Preprocess Waveforms

This step preprocesses waveforms using the preprocessing.py module and saves the resulting Stream objects to disk in a workflow-aware folder structure.

For local/SDS sources, waveforms are read from the archive via DataAvailability records. For FDSN/EIDA sources, waveforms are fetched from the remote service using get_waveforms_bulk and optionally cached as raw files (fdsn_keep_raw=Y) before preprocessing.

Configuration Parameters

preprocess.preprocess_components : Components to preprocess: Z only is enough for ZZ Cross-Correlation (CC) jobs, while E,N,Z is needed if e.g. SC jobs are desired. (default=E,N,Z)
preprocess.remove_response : Remove instrument response (default=N)
global.response_path : Instrument correction file(s) location (path relative to db.ini), defaults to ‘./inventory’, i.e. a subfolder in the current project folder. All files in that folder will be parsed. (default=inventory)
global.fdsn_keep_raw : Y: cache raw fetched waveforms to _output/raw/<date>/ for re-use by other preprocess configsets without re-fetching (default=N)
global.hpc : Is MSNoise going to run on an HPC? (default=N)

Waveform Pre-processing

Pairs are first split and a station list is created. The database is then queried to get file paths. For each station, all files potentially containing data for the day are opened. The traces are then merged and split, to obtain the most continuous chunks possible. The different chunks are then demeaned, tapered and merged again to a 1-day long trace. If a chunk is not aligned on the sampling grid (that is, start at a integer times the sample spacing in s) , the chunk is phase-shifted in the frequency domain. This requires tapering and fft/ifft. If the gap between two chunks is small, compared to preprocess_max_gap, the gap is filled with interpolated values. Larger gaps will not be filled with interpolated values.

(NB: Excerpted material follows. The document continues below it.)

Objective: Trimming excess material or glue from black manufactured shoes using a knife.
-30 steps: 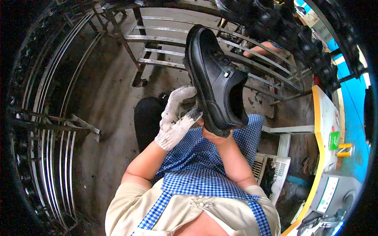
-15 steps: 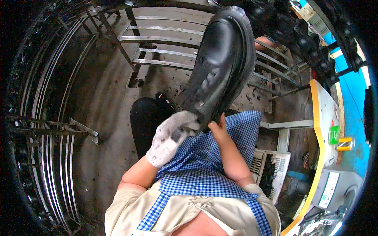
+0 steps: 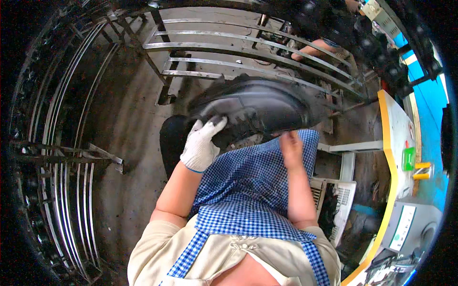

Each 1-day long trace is then high-passed (at preprocess_highpass Hz), then if needed, low-passed (at preprocess_lowpass Hz) and decimated/downsampled. Decimation/Downsampling are configurable (resampling_method) and users are advised testing Decimate. One advantage of Downsampling over Decimation is that it is able to downsample the data by any factor, not only integer factors. Downsampling is achieved with the ObsPy Lanczos resampler which we tested against the old scikits.samplerate.

If configured, each 1-day long trace is corrected for its instrument response. Currently, only dataless seed and inventory XML are supported.

As from MSNoise 1.5, the preprocessing routine is separated from the compute_cc and can be used by plugins with their own parameters. The routine returns a Stream object containing all the traces for all the stations/components.

msnoise.s02_preprocessing.main(loglevel='INFO')

Main preprocessing workflow function.

Dispatches to the local-archive or FDSN/EIDA fetch path depending on the station’s DataSource URI scheme, then preprocesses and writes per-station output files.